外出中スマートフォンの充電が切れた際に、周辺で手あたり次第コンセントを探し、見つけたコンセントを無断で使用したことはありませんか。
最近はカフェ等でコンセントが設置されているテーブル席等も見られますが、このコンセントを使うことに問題はないでしょうか。
携帯電話機器をはじめとしたモバイル電気機器が普及した現代社会において、私たちにより身近な問題となっている電気窃盗について、以下、代表弁護士・中村勉が解説いたします。
電気窃盗の定義と罰則
他人が管理しているコンセントを無断で使用し電気を使うことは、電気を盗む行為と言い得ますが、犯罪なのでしょうか。まず、窃盗罪(刑法第235)の条文を見てみましょう。
刑法第235条(窃盗)
他人の財物を窃取した者は、窃盗の罪とし、10年以下の懲役又は50万円以下の罰金に処する。
「他人の財物を窃取した者」は、窃盗の罪とされると書かれていますので、ここにいう「財物」に電気が含まれるかが問題となります。
「財物」という言葉からは有体物をイメージするかもしれませんが、現在の多数説においては、「財物」に当たるには、管理可能性があれば足り、必ずしも有体物であることを要しないと考えられています(管理可能性説)。

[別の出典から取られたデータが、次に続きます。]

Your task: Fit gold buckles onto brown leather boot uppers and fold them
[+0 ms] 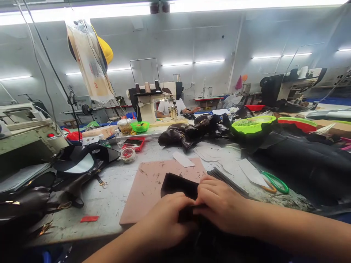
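A black piece of soft sheet material [178, 185] is held over the near part of a pink board [141, 195]. My left hand [170, 215] grips its near side, fingers curled. Close against it, my right hand [219, 202] pinches the same piece, with thumb and fingers meeting near my left fingertips. The lower part of the material is dark and mostly hidden by my hands. A bundle of thin dark strips [226, 179] lies just beyond my right hand. White paper pieces [183, 159] lie at the board's far edge.
Green-handled scissors [282, 183] and a large black sheet [296, 160] are at the right. Dark glossy bags [183, 133] lie at the back, more leather goods [30, 204] at left. A red tray [138, 143] stands mid-table. A person [164, 108] sits behind a sewing machine [148, 104].
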Demonstrator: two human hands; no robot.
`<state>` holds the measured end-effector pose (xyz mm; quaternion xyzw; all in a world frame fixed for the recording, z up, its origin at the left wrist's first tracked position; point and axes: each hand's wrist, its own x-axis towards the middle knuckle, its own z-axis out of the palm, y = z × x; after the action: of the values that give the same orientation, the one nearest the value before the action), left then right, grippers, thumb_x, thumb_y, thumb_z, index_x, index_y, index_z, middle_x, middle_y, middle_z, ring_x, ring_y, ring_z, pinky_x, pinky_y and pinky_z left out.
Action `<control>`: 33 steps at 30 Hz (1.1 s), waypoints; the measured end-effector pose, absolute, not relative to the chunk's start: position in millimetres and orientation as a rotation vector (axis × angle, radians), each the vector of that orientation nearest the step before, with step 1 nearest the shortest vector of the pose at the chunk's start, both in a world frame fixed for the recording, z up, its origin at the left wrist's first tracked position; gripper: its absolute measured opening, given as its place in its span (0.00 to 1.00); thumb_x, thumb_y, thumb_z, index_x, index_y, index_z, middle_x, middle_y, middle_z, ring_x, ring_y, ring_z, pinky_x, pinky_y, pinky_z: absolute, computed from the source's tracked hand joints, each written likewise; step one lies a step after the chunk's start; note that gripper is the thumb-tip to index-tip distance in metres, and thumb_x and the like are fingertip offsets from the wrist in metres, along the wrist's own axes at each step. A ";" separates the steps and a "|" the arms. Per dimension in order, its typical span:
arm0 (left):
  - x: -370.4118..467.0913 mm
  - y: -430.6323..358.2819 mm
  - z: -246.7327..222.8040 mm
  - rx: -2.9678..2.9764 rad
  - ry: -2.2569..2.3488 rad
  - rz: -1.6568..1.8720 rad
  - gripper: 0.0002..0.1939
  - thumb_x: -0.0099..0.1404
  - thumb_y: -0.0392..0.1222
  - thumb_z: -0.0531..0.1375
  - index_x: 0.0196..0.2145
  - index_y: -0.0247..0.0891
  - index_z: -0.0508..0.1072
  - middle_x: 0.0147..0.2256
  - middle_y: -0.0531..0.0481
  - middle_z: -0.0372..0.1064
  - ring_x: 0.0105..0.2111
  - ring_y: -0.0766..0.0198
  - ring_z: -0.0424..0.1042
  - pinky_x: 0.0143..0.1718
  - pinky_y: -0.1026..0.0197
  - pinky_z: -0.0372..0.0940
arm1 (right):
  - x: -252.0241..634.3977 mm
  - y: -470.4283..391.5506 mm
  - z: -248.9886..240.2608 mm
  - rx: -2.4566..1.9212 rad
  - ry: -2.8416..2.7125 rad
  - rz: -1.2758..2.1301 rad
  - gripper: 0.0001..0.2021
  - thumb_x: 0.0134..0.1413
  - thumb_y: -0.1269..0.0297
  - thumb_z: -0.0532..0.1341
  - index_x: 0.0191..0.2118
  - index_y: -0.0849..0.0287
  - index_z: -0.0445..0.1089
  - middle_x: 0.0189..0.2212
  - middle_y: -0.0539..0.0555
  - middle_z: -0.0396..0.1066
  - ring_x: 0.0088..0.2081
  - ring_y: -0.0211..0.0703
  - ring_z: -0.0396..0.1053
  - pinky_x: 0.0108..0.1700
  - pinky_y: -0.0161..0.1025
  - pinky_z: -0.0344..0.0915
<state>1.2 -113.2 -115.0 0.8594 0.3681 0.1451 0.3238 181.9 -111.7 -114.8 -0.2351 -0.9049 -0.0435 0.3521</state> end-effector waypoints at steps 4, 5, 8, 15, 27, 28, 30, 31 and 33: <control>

電気は無体物ですが、管理は可能であり、財産的価値もあります。そのようなこともあり、刑法第245条において、電気は財物として扱うべきことが明記されています。
刑法第245条(電気)
この章の罪については、電気は、財物とみなす。
したがって、電気の窃盗も窃盗罪を構成する、れっきとした犯罪ということになります。
電気窃盗も窃盗の一類型に過ぎませんので、刑罰は通常の窃盗と同じく、刑法第235条により「10年以下の懲役又は50年以下の罰金」です。
次に、「窃取」の意味についてですが、窃取とは、財物の占有者の意思に反し、その占有を自己または第三者に移転することをいいます。

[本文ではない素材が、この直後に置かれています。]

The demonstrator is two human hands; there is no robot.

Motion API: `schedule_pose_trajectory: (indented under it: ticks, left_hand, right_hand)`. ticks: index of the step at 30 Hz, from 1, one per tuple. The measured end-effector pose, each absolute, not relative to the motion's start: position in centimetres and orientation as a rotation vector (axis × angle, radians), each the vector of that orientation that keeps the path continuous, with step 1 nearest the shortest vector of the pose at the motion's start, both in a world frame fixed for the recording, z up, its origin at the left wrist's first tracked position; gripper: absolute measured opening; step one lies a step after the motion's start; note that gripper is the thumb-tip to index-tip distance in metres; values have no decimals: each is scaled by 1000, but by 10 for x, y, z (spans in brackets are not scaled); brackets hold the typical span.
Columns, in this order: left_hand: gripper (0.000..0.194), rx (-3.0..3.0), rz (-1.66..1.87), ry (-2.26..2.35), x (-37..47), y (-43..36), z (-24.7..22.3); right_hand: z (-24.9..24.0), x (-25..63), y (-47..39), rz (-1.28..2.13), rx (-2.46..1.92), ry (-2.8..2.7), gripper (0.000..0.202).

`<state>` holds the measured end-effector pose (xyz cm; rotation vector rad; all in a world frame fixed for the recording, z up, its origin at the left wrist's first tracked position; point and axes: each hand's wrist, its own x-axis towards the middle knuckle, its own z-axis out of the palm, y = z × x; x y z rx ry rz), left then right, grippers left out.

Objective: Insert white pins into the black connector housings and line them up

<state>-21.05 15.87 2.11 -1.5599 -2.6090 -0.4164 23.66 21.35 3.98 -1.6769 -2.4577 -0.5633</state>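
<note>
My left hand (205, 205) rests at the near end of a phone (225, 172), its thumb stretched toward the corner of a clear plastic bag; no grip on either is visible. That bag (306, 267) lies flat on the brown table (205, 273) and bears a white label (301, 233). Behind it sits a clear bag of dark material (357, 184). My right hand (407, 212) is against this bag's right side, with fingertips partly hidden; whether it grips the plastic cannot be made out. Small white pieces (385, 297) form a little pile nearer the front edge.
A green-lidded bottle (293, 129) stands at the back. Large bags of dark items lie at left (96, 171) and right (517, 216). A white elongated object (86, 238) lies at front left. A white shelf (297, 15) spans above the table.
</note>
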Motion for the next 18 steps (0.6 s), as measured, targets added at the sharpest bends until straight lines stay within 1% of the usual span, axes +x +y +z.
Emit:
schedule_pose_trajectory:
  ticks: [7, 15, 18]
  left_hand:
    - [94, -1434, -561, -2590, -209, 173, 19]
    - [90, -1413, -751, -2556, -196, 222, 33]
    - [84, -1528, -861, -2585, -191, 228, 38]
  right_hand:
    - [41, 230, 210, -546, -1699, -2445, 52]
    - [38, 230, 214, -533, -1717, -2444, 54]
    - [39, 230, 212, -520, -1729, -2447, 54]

最近のカフェ等のテーブル席では、当該カフェ等の利用客の利便を図るため、各席にコンセントが使いやすい位置に設置されている例が見られます。この場合、当該コンセントを使用することは、電気の占有者であるカフェ等の管理者の意思に反するものではないと基本的に考えられますので、特に店員さん等に断らずに使用しても、窃盗罪は成立しないでしょう。
ただし、この場合であっても、当該テーブル席及びコンセントを長時間利用したり、スマートフォンやパソコン等の使用のためではなく他の利用者に迷惑がかかるような電子機器や家電等の使用のために使う等、管理者が意図しない態様でコンセントを使用した場合には、窃盗罪が成立する可能性があります。
他方、駅のトイレやオフィスビルの廊下等の壁や床に設置されているコンセントは、通常、清掃用のためなどと目的が限定されているものと考えられますので、これを自己のスマートフォン等の充電のために無断で使用する行為には、窃盗罪が成立する可能性があります。
電気窃盗の弁護活動
単に一度コンセント(電気)を無断使用したことにつき、立件されたり、すぐに逮捕されたりする可能性は低いですが、注意を受けたのにも関わらず、コンセントの無断使用を継続した場合には、窃盗罪として立件され、また、逮捕される可能性はそれなりにあります。
なぜなら、そもそも窃盗罪の法定刑は「10年以下の懲役又は50万円以下の罰金」であり、最高で10年の懲役という重い刑が科されうることからすれば、窃盗罪は重い犯罪の部類に入るからです。
万引き等であっても、事案によっては厳重に処罰されますので、電気窃盗に限らず、窃盗罪全般について、弁護士に早めに相談すべきです。
窃盗罪の弁護活動として、弁護士は、まず第一に、被害者との示談や被害者に対する被害弁償に取り組みます。窃盗罪は財産犯と言われ、財産に対する罪なので、被害者の財産的損害が回復されれば、検察官も刑事処罰の必要性まではないと考えて不起訴にすることが多いからです。
もっとも、窃盗を繰り返し行ってしまっている例では、示談や被害弁償をしても、再犯可能性という観点から、検察官が刑事処罰を科すべきと判断する可能性が高くなりますので、再犯防止のための対策も必要になってきます。
このような場合には、なおさら弁護士に依頼し、示談や被害弁償に加え、弁護士のアドバイスを受けながら再犯防止策に取り組み、弁護士から検察官へ再犯可能性が低いことをアピールしてもらう必要があります。
まとめ
いかがでしたでしょうか。電子機器の充電を行う等の目的で他者のコンセントを無断で使用することは、電気窃盗に当たり得ます。たとえ被害額が僅かであったとしても、使用態様等によっては逮捕される可能性がありますので、「この程度なら大丈夫」等といった安易な考え方はしないようにしましょう。